À quel point le film est-il proche de l’histoire de votre famille ?

C’est avant tout une fiction. Notre ferme, par exemple, a brûlé deux fois. La descente de mon père aussi, a duré près de deux ans. Mon grand-père, lui, est dix fois pire que dans le film. Mais pour faire fonctionner une histoire à l’écran, on doit s’affranchir de certaines choses.

Vous aviez réalisé un documentaire sur le même sujet, « Les fils de la terre », ou vous mettiez en parallèle l’histoire de votre famille et celle d’un exploitant laitier. Qu’apporte la fiction par rapport à ce précédent travail ?

Porté par des comédiens, le cinéma est plus fort que le documentaire, il mobilise plus largement. Et c‘était important pour nous, de faire un film populaire. Grâce à la présence de Guillaume Canet, et à son implication, des personnes qui ne vont pas souvent au cinéma sont venues voir les avant-premières. On sent un grand intérêt du public pour le sujet.

Après ces deux films, comprenez-vous aujourd’hui pourquoi le suicide est plus fréquent chez les agriculteurs que dans d’autres professions ?

Il n’y a pas de réponse unique. La campagne isole, mais pas comme on peut l’imaginer, parce que ça ne concerne pas que de vieux célibataires endurcis. Même avec une famille, on peut se sentir seul. Souvent, la bouffée d’air, hormis l’ouvrier et le reste des proches, c’est celui qui vient vendre, le commercial, mais ça ne suffit pas.

Comment êtes-vous parvenu à recréer la ferme de votre père telle qu’elle existait dans les années quatre-vingt ou 90 ?

Je voulais être techniquement irréprochable. Si la scène se passe en 1996 ou en 1997, il ne faut pas du matériel de ces années-là, mais des machines construites cinq ou dix ans auparavant. Et on les a retrouvées chez des concessionnaires, ou chez des voisins, qui nous ont beaucoup aidés. Ils étaient fiers : non seulement on faisait un film sur les agriculteurs, mais en plus avec Guillaume Canet. Les gens qui nous ont loué la ferme, par exemple, ont conseillé Guillaume sur la manipulation des engins. Par chance, il apprend très vite. En 20 minutes il savait reculer avec un pulvé, un parallélogramme, ou une benne pleine.

Comment Guillaume Canet est-il arrivé sur le projet ?

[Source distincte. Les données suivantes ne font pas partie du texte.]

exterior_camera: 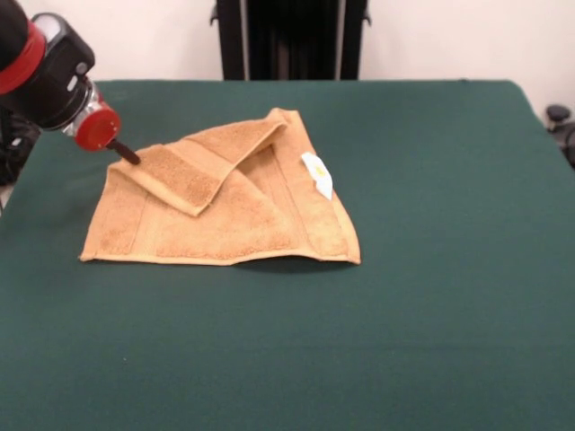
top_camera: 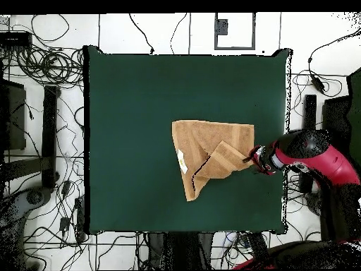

Il avait vu le documentaire, et il voulait en tirer une fiction. Mais quand il en a parlé à son producteur, celui-ci lui a appris que nous avions déjà écrit le scénario… Alors Guillaume a simplement demandé si les acteurs étaient déjà choisis. Sur ce film, les planètes se sont alignées. J’ai eu les bons acteurs, les bonnes conditions… On a tout tourné en 40 jours, et on a eu tous les temps, du soleil, du brouillard, de la neige, toujours au bon moment.

Au nom de la terre est-il un film politique ?

C’est un film coup de poing. Je veux que ça soit la fin d’un monde, d’un paradigme. Mon père s’est ôté la vie avec des phytos, et ce n’est pas anodin. Peu importe le produit au fond, glyphosate, fipronil, ou autre chose… Les agriculteurs sont les premières victimes de la chimie. Donc oui, c’est un film politique. Pour moi, un certain modèle agricole productiviste, soutenu par des entreprises de la chimie, a fait son temps.

Ceci dit, on n’arrêtera pas les phytos comme ça, c’est une lubie. Paul François, que je connais bien, a mis dix ans pour convertir sa ferme au bio. Quand est sur des trésoreries tendues, c’est compliqué. Bio, agriculture de conservation : il y a des solutions, mais elles demandent du temps.

L’intégration de la ferme dans la filière volaille force le héros du film à investir au-delà de ses capacités. Un certain modèle économique aurait-il selon vous lui aussi fait son temps ?

La variable d’ajustement, dans ces projets agricoles pharaoniques, c’est l’homme. Les chambres et les coopératives poussent les exploitants à investir des sommes astronomiques, à construire des cathédrales pour leur bétail ou leurs poulets. Et certains s’endettent tellement, qu’ils finissent par produire à perte. Dans une activité où, entre ciel et terre, on reste toujours vulnérable.

Propos recueillis par Ivan Logvenoff

Au nom de la terre, de Édouard Bergeon. Avec Guillaume Canet, Veerle Baetens, et Anthony Bajon (1 h 43). Sortie en salles le 25 septembre 2019, avant-premières dans toutes les régions.